How to know if Menstrual Pain is Normal or Secondary Dysmenorrhea?

If you’re experiencing painful menstrual cramps regularly and you’re not sure what is causing them, schedule an appointment with your healthcare provider to discuss primary and secondary dysmenorrhea. After a vaginal swab, your healthcare provider may diagnose high prostaglandin levels and your symptoms may be reduced with an anti-inflammatory diet, heat packs, gentle exercise, yoga, and Chasteberry supplements. 

Painful period cramps that are caused by secondary dysmenorrhea, however, may need some further investigation. Depending on your symptoms, your healthcare provider may need to carry out a pelvic exam or take some vaginal fluids for testing. If evidence of an underlying condition is found to be causing secondary dysmenorrhea, your healthcare provider will discuss the possible treatment options. 

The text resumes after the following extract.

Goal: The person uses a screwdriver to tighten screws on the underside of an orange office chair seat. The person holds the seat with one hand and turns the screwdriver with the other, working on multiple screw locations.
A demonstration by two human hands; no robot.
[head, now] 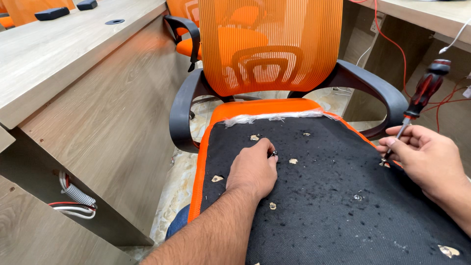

If your healthcare provider fails to mention natural treatment options for primary or secondary dysmenorrhea, don’t be afraid to ask.  


Painful period cramps are often temporary and mild for some but they can be severely painful and incapacitating for others. If you are experiencing intensely painful period cramps along with any other symptoms like pain during sex, urinary issues, or chronic pelvic pain, make an appointment with your healthcare provider for help. 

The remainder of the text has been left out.